Category: The Blacklist (TV)
Genre: F/M
Language: English
Status: Completed
Published: 2018-08-21
Updated: 2018-08-21
Packaged: 2019-06-30 13:14:39
Rating: General Audiences
Warnings: Creator Chose Not To Use Archive Warnings
Chapters: 1
Words: 1,737
Publisher: archiveofourown.org
Story URL: https://archiveofourown.org/works/15752418
Author URL: https://archiveofourown.org/users/Scifi_gk/pseuds/Scifi_gk
Summary: After the events of Ian Garvey and its fall out, Raymond Reddington struggles to remain steadfast in his belief that Elizabeth will recover, especially considering the fact that he's been down this road once before.
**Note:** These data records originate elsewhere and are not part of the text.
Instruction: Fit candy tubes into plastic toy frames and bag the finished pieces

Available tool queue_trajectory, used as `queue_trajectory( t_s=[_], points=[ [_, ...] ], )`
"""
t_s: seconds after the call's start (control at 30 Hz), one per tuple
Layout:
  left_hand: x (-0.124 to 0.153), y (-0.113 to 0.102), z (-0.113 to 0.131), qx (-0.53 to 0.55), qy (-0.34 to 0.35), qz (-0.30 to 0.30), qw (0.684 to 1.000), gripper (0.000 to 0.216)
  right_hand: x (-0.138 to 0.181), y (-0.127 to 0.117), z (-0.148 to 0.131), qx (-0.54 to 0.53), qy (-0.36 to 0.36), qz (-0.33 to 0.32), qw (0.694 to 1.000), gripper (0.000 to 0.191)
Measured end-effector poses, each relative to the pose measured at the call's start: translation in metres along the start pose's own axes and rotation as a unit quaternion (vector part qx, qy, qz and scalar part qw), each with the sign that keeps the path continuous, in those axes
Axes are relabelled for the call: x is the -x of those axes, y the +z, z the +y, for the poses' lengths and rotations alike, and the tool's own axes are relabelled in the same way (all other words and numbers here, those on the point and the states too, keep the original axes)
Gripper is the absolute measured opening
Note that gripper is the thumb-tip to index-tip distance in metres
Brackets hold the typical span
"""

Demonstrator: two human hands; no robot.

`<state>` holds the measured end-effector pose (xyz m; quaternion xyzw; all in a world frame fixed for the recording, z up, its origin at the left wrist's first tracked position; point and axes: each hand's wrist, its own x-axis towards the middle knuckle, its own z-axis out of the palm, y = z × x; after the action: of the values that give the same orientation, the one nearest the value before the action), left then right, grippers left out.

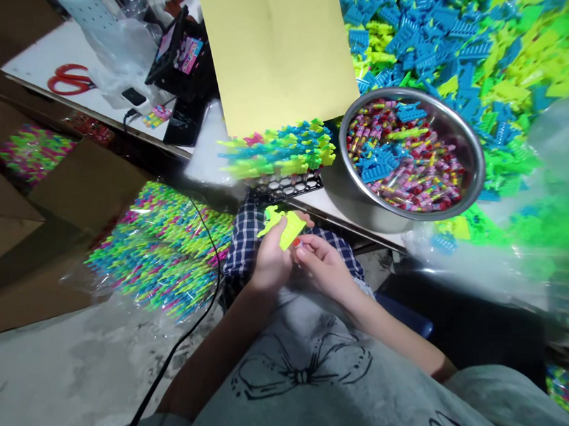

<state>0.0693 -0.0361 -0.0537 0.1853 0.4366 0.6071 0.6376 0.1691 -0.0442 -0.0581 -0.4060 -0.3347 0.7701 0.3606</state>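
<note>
My left hand [269, 259] is closed around a yellow-green plastic toy piece [284, 226] held over my lap. My right hand [321, 262] pinches a small red-tipped item [297, 243] against the lower end of that piece. Both hands meet just below the table edge. A steel bowl [471, 141] of wrapped candies with a few blue plastic pieces stands on the table up and to the right. A black rack [287, 186] holding a row of finished multicoloured pieces [281, 151] sits just above my hands.
A heap of blue and green plastic pieces [470, 31] covers the table's right. A yellow sheet [276, 48] lies at the top centre. Bags of coloured pieces [166, 244] and cardboard boxes [36, 207] are at the left. Red scissors [70, 79] lie far left. A black cable [195, 326] crosses the floor.
</note>
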Motion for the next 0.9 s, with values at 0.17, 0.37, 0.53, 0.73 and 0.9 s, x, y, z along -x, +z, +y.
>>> queue_trajectory(
  t_s=[0.17, 0.37, 0.53, 0.73, 0.9],
  points=[
    [0.0009, -0.0024, -0.0002, 0.015, -0.025, 0.0, 1.0, 0.027, -0.0014, 0.0002, -0.002, 0.011, -0.004, 0.004, 1.0, 0.028],
    [-0.0017, -0.0033, 0.0008, 0.015, -0.044, -0.06, 0.997, 0.028, -0.0051, -0.0048, -0.0042, -0.012, -0.01, -0.047, 0.999, 0.025],
    [-0.0055, -0.005, -0.0019, -0.035, -0.003, -0.048, 0.998, 0.025, -0.0039, -0.0043, -0.0061, 0.004, -0.003, -0.027, 1.0, 0.025],
    [-0.0076, -0.0035, -0.0057, -0.022, -0.021, -0.043, 0.999, 0.027, -0.0016, -0.003, -0.0039, 0.028, -0.011, 0.003, 1.0, 0.027],
    [-0.0068, -0.0076, -0.0023, 0.081, -0.078, -0.084, 0.99, 0.027, -0.0055, -0.0042, -0.0069, 0.079, -0.032, -0.01, 0.996, 0.023]
  ],
)
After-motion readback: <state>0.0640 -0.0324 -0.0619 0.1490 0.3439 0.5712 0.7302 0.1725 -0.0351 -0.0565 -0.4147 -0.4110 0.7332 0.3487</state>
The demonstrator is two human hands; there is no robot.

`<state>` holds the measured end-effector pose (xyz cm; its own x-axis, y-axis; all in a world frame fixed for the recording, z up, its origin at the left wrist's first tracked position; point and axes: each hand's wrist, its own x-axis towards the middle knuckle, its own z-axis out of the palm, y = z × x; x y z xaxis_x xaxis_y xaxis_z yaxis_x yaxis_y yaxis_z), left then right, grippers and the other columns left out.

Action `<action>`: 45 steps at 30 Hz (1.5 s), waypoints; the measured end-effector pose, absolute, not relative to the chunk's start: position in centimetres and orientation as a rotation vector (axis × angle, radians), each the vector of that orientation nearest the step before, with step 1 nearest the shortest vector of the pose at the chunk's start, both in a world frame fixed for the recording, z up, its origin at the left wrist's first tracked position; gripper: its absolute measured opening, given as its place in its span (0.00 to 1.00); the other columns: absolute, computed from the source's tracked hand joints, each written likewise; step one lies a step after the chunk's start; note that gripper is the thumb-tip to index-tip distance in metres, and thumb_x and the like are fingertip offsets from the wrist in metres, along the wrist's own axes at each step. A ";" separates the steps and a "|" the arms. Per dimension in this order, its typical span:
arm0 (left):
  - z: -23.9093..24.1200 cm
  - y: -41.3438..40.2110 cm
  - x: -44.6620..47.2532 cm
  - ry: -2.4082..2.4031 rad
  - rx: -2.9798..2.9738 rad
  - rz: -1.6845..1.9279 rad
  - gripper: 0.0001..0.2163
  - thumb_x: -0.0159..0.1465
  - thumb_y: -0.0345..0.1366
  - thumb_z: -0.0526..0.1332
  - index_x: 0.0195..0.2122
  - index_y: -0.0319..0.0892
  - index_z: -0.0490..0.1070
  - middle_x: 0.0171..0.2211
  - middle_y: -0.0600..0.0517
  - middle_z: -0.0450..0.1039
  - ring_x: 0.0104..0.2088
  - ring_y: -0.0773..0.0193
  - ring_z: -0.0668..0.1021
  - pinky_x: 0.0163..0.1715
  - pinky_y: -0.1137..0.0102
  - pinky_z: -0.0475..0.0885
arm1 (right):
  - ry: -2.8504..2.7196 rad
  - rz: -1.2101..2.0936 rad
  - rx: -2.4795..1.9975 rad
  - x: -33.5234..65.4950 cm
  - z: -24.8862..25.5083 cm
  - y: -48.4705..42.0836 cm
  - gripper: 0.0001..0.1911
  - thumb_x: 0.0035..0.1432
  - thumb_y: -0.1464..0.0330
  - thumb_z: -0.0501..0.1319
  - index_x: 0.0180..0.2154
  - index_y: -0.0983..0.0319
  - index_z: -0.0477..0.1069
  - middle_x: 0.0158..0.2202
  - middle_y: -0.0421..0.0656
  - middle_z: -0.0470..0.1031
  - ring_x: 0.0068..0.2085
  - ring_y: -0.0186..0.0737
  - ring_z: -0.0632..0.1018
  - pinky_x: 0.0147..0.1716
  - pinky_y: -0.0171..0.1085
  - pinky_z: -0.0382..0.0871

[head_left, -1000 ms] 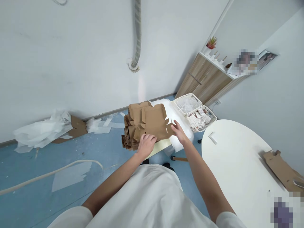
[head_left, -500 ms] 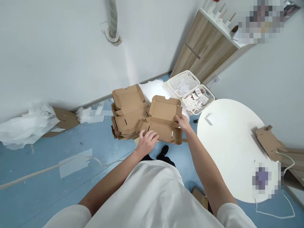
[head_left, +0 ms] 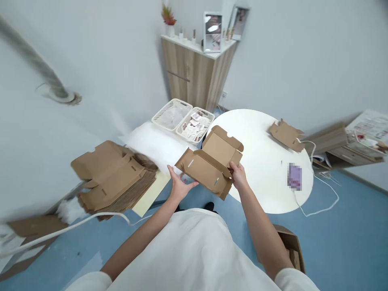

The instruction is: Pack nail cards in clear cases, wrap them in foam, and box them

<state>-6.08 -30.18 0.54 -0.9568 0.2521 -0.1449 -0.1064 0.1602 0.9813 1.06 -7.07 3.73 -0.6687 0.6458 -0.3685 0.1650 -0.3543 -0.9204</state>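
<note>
An unfolded brown cardboard mailer box (head_left: 209, 161) is held in front of me, tilted, with its lid panel pointing away toward the round table. My right hand (head_left: 239, 176) pinches its right side near the crease between lid and base. By the near left edge is my left hand (head_left: 179, 189), thumb and fingers spread; some fingertips are partly hidden by the cardboard, and I cannot tell how firmly they touch it. To the left lies a thick stack of flat brown mailer boxes (head_left: 113, 178), the top one opened out.
White sheets (head_left: 157, 143) lie behind the stack, beside two white baskets (head_left: 182, 130) with bags and printed cards. A white round table (head_left: 257, 178) at right bears another cardboard box (head_left: 286, 135). Below it stands an open carton (head_left: 287, 234). A pale cable (head_left: 75, 222) crosses at left.
My view has turned right, toward the round table. The mailer box has come away from the stack, held in my right hand. My left hand's fingers have spread at its near left edge.
</note>
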 end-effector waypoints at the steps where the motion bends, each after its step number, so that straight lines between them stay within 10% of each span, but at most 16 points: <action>1: 0.3 -28.7 -5.6 2.016 0.169 1.881 0.59 0.38 0.38 0.71 0.59 0.58 0.23 0.62 0.39 0.34 0.48 0.55 0.70 0.41 0.61 0.70 | -1.521 2.069 -1.088 2.6 3.4 -5.9 0.16 0.47 0.59 0.59 0.38 0.60 0.66 0.32 0.40 0.76 0.31 0.38 0.76 0.29 0.37 0.70; 5: -0.3 -23.5 -3.2 1.681 0.345 1.727 0.48 0.40 0.36 0.70 0.59 0.51 0.41 0.53 0.42 0.58 0.35 0.65 0.75 0.36 0.64 0.73 | -1.439 1.854 -1.180 8.1 1.7 -1.9 0.16 0.49 0.61 0.57 0.40 0.58 0.64 0.37 0.40 0.75 0.34 0.39 0.76 0.31 0.39 0.71; 13: -0.3 -16.7 -0.1 1.531 0.142 1.313 0.22 0.52 0.46 0.62 0.46 0.43 0.62 0.43 0.45 0.69 0.36 0.63 0.75 0.36 0.66 0.69 | -1.381 1.639 -1.268 15.2 -0.6 3.4 0.20 0.50 0.60 0.55 0.44 0.61 0.63 0.43 0.46 0.73 0.40 0.42 0.75 0.37 0.42 0.69; 28: -4.1 -13.3 -1.8 1.539 -0.020 1.237 0.19 0.51 0.41 0.64 0.42 0.41 0.62 0.29 0.52 0.71 0.27 0.70 0.75 0.34 0.69 0.70 | -1.366 1.615 -1.434 14.1 -1.9 6.7 0.16 0.49 0.57 0.54 0.34 0.62 0.69 0.35 0.42 0.74 0.34 0.38 0.73 0.33 0.36 0.64; 37: -5.1 -12.8 -3.1 1.936 0.413 1.151 0.47 0.49 0.38 0.66 0.61 0.43 0.32 0.43 0.46 0.66 0.34 0.63 0.74 0.39 0.63 0.69 | -1.437 1.453 -1.635 12.9 -3.2 9.7 0.18 0.41 0.67 0.59 0.38 0.62 0.67 0.32 0.41 0.75 0.31 0.37 0.75 0.32 0.36 0.65; 45: -4.4 -11.4 -5.5 2.133 1.732 0.464 0.17 0.54 0.26 0.57 0.45 0.48 0.67 0.49 0.45 0.63 0.52 0.51 0.62 0.53 0.53 0.48 | -1.351 1.463 -1.683 12.1 -3.8 10.4 0.14 0.44 0.65 0.57 0.35 0.63 0.68 0.28 0.40 0.74 0.28 0.35 0.75 0.31 0.35 0.65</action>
Ho-boy, this is heavy angst, people. Consider yourself warned.





	A Childish Hope

**Author's Note:**

  * For [Jamie_Moriarty](https://archiveofourown.org/users/Jamie_Moriarty/gifts).



> Written for Jamie_Moriarty for 2018's Blacklist-exchange. Jeez, hon, I wanted something light and Josephine related and then THIS angst-fest happened. I'm sorry. I hope you like it anyway...?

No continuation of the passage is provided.